Subsequente uniques should be added to our bets....its tricky to get a progression for this....

[GLC]

Wait for 12 unique numbers without repeats then start betting them with a progression (it must be constructed assuming we will get 4 hits in next 25 spins after start betting...)...  not sure its possible, due to table limmits....

Subsequente uniques should be added to our bets....its tricky to get a progression for this....

I'm not saying this will work perfectly, but Oscar's Grind is always worth a try on any system.

Just play 1 unit on each number until a win.  If you're in profit, stay at 1 unit on each number for the next attack.

If you're down after a hit, add a unit to your next attack.  So, you'll play 2 units on each number until a hit.

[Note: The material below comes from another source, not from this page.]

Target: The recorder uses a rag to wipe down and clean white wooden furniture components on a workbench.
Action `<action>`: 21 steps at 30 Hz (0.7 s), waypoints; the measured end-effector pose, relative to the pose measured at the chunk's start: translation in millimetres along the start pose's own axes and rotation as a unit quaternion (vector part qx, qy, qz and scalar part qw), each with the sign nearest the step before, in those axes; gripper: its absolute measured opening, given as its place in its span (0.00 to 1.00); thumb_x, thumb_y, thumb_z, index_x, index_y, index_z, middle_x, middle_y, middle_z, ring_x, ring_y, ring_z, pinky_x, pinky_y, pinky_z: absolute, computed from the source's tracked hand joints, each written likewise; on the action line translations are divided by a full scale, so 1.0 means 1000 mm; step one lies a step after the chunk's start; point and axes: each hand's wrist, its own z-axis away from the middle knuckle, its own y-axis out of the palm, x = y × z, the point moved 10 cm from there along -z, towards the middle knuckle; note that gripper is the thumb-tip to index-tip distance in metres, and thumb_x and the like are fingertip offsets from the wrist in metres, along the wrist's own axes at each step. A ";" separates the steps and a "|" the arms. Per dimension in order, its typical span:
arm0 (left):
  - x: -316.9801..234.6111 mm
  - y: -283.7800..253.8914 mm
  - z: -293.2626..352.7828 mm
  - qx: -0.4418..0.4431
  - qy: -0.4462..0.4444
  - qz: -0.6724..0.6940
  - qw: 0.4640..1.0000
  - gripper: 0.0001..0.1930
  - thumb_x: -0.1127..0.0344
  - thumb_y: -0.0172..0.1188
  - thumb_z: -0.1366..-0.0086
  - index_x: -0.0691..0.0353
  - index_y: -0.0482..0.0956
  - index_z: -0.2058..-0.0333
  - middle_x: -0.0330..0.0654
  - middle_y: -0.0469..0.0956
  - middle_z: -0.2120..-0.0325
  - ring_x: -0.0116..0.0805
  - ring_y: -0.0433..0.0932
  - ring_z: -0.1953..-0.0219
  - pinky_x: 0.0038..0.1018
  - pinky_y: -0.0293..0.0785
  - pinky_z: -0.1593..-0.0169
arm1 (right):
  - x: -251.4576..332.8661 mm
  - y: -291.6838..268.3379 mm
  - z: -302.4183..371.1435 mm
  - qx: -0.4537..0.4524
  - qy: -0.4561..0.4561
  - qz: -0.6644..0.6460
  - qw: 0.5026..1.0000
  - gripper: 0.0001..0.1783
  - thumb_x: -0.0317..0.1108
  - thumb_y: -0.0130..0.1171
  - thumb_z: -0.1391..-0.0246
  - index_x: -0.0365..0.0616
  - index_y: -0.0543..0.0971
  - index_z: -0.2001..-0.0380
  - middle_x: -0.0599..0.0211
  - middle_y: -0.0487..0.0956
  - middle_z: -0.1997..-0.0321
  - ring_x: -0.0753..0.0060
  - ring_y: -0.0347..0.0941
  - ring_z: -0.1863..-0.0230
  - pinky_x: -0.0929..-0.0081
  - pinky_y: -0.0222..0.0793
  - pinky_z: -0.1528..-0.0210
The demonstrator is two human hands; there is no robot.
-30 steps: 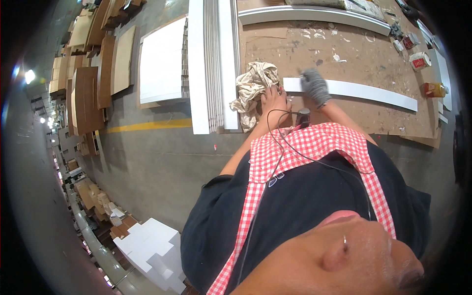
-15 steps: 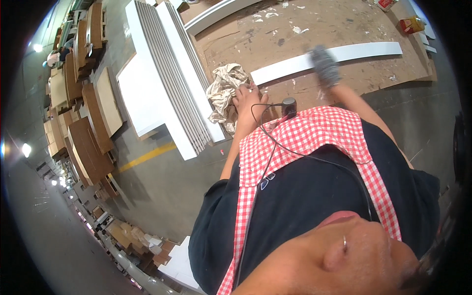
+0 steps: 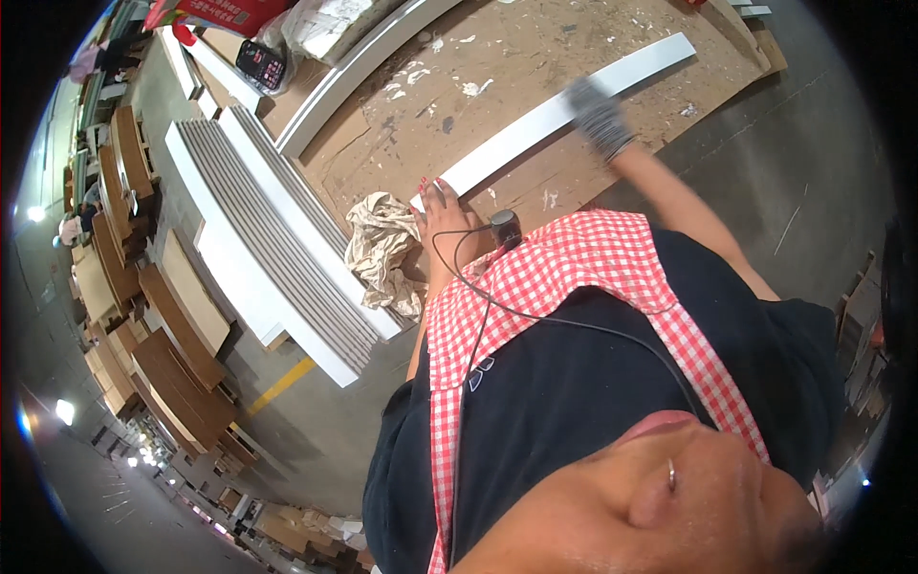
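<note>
A long white strip lies across the brown cardboard-covered table. My bare left hand rests at its near left end, fingers stretched out with the tips on the strip. Right beside that hand is a crumpled cream cloth. My right hand, in a grey knitted glove, is on the strip around its middle. Motion smears its fingers, so I cannot see how they are bent or whether anything is under them.
To the left stands a stack of white panels with grooved edges. A white frame piece runs along the table's far side, with a plastic-wrapped bundle and a red package beyond. Dried white flakes dot the cardboard.
The whole view has turned and shifted. My left hand has gone from beside the cloth onto the strip's end. My right hand remains at the strip, blurred in both frames.
</note>
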 end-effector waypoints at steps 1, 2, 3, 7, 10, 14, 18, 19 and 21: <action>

Continue in this fashion on until you have a hit that puts you in profits.

GLC

[Carsch]

A thought,

Let's assume that within the 37 spins, we'll have repeaters of both colors (Red & Black), and not just one color. Thus we could wait till we have one or two repeaters of a same Color (Red, let's say), and from there use all the Black numbers that have shown till the end of the 37th spin.

[gorki]

two repeaters ?

[Skakus]

Let's assume that within the 37 spins...

First thing to do is drop the 37 spins cycle. It's meaningless and useless.

[ugly bob]

First thing to do is drop the 37 spins cycle. It's meaningless and useless.

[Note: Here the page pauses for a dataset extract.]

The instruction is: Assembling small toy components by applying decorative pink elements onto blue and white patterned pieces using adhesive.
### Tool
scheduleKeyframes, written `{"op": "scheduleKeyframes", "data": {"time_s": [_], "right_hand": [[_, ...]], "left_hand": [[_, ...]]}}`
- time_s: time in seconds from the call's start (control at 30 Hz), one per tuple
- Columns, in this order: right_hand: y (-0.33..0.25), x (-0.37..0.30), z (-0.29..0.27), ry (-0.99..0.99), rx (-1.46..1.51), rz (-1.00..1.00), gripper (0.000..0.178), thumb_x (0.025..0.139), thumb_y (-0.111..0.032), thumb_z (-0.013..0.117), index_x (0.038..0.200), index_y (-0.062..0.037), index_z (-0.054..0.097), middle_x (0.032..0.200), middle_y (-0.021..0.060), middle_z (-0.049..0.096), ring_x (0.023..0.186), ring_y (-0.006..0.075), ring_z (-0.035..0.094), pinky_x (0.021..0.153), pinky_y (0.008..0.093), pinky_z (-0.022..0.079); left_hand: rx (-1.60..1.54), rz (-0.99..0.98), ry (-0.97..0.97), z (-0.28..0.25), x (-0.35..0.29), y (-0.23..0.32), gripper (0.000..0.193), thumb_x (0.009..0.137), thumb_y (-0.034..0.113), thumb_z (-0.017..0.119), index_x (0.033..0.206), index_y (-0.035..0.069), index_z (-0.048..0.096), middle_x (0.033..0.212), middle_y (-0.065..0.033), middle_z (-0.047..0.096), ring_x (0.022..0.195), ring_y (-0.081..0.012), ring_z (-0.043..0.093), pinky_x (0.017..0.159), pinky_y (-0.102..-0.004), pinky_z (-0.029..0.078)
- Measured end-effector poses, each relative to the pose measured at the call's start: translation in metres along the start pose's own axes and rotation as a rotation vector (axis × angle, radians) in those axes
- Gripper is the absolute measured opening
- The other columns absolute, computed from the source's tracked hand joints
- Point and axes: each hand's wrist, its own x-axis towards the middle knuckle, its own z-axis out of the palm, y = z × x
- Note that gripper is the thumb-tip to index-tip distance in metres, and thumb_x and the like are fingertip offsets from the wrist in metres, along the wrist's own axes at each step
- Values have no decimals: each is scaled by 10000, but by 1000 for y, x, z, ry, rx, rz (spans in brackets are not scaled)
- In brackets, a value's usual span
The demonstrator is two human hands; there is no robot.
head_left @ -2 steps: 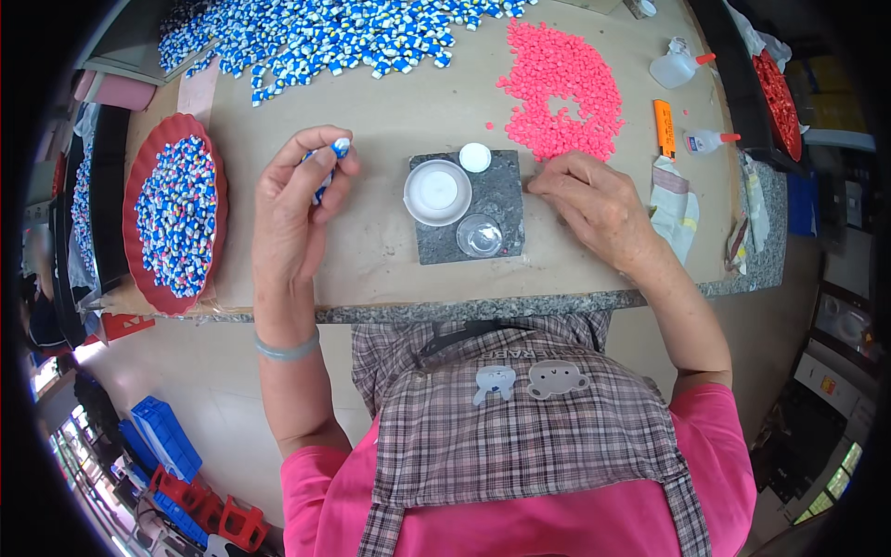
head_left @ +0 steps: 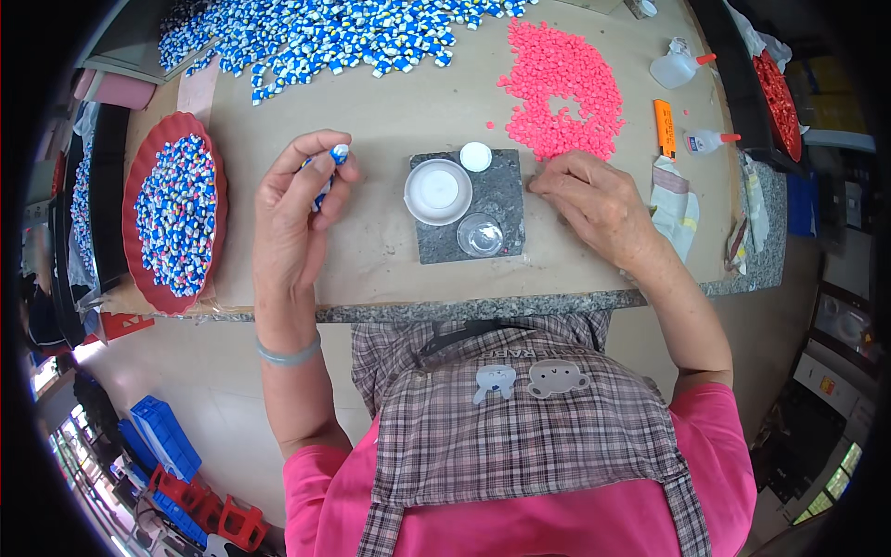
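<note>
The left hand [head_left: 295, 209] is pinching a small blue-and-white plastic piece [head_left: 336, 156] between thumb and fingertips, holding it raised above the bare tan tabletop [head_left: 371, 251], while the right hand [head_left: 594, 204] is resting palm down with its fingers curled narrow, the fingertips touching the table at the lower edge of a loose heap of small pink pellets [head_left: 561, 84]; whether anything is caught under them I cannot tell. Between the 2 hands a dark, speckled square stone slab [head_left: 506, 200] is lying flat, carrying a round white dish [head_left: 437, 190], a small white cap [head_left: 475, 156] and a clear shallow cup [head_left: 481, 234]. A red scalloped tray [head_left: 139, 269] heaped with glossy blue-and-white pieces is sitting at the table's left end, and more of the same are spreading across the far edge [head_left: 316, 37]. 2 squeeze bottles with red tips [head_left: 691, 102] are lying to the right, near an orange flat tool [head_left: 665, 128]. The table's front edge is showing rough grey stone, with a pale floor below
</note>
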Motion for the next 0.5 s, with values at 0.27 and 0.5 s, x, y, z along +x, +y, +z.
{"op": "scheduleKeyframes", "data": {"time_s": [0.27, 0.5], "right_hand": [[1, 1, -1, -64, -4, 5, 139, 754, 24, 670, 886, -17, 670, 877, 88, 620, 802, 245, 646, 685, 343, 539], [-1, 3, -2, -55, -28, 9, 128, 804, 4, 616, 922, -36, 589, 843, 74, 569, 731, 239, 620, 622, 339, 525]], "left_hand": [[-48, -34, 31, 1, -14, -6, 289, 917, 63, 565, 1181, -50, 599, 875, -98, 644, 576, -31, 401, 471, -162, 270], [-105, -32, -9, 4, -21, -9, 254, 916, 53, 551, 1140, -54, 605, 891, -107, 644, 576, -32, 389, 477, -162, 272]]}}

The most important thing is what's happening now / not happening now....not what happened 20 spins ago or what's going to happen in 20 spins!

I am going of track a bit...BUT....if you think about different forms of winning gambling...they more or less concentrate on the here and now!

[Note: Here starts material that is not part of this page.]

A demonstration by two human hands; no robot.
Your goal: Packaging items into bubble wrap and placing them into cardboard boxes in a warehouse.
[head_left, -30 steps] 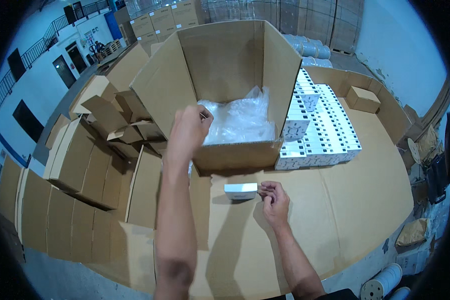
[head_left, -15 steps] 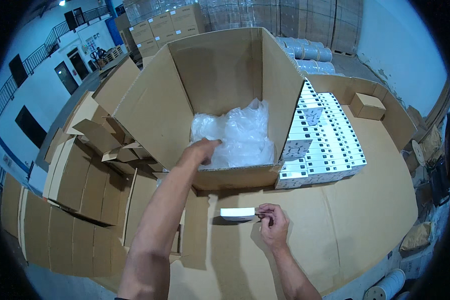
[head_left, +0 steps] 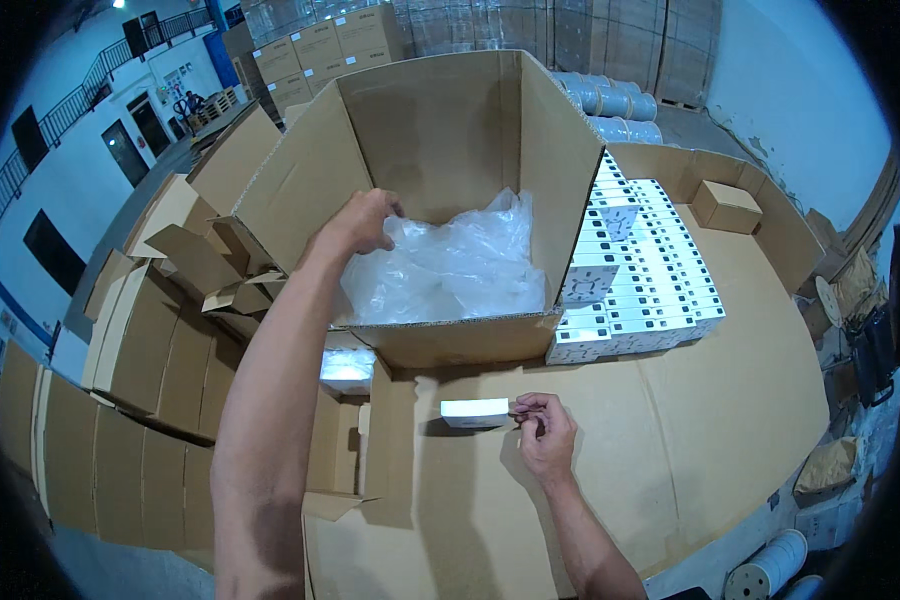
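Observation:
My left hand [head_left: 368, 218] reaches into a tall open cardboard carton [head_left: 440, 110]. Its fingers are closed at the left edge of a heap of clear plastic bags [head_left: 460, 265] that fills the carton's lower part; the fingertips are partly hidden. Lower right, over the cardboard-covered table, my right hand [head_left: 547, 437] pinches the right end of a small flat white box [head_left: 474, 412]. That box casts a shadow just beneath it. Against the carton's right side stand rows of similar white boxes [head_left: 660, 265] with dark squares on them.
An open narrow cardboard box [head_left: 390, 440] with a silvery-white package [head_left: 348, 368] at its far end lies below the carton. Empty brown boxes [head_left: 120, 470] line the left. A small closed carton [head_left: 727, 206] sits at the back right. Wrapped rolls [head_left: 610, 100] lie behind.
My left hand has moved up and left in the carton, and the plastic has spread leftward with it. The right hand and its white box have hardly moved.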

The 'true count' in a game of Blackjack tells you your advantage now...not what it's going to be in 10 hands time.

Why should it be any different when coming up with a winning strategy for roulette!

....................and now back to our programme. 

[Carsch]

First thing to do is drop the 37 spins cycle. It's meaningless and useless.

But isn't the whole idea here about repeaters.........what has happened and what is going to happen?

What 'has happened' is a count of repeaters..........and if we know that we can only have a minimum of 4 repeaters within 37 spins, knowing how many repeaters we've had in the past, isn't it right to assume that we can tell more or less how many more repeaters we will have within the next few spins within the 37 spin limit?

[Skakus]

There are two certainties here,


1) There will always be repeaters.

2) The 37 spin window will always shift along 1 spin at a time blurring into infinity.

[Carsch]

There are two certainties here,


1) There will always be repeaters.

2) The 37 spin window will always shift along 1 spin at a time blurring into infinity.

In other words, you don't agree with the test which says that "after millions of spin tests it has been shown that there will always be a minimum of 4 repeaters in a 37 spin cycle." Am i getting you right?

Cause that is exactly what i suggested in my propose thought above.........that if we have had 2 repeaters, it is ok to assume that within 37 spins (including the 2 repeaters) we should have a least 2 more repeaters. Unless there is something about the test that i'm missing here.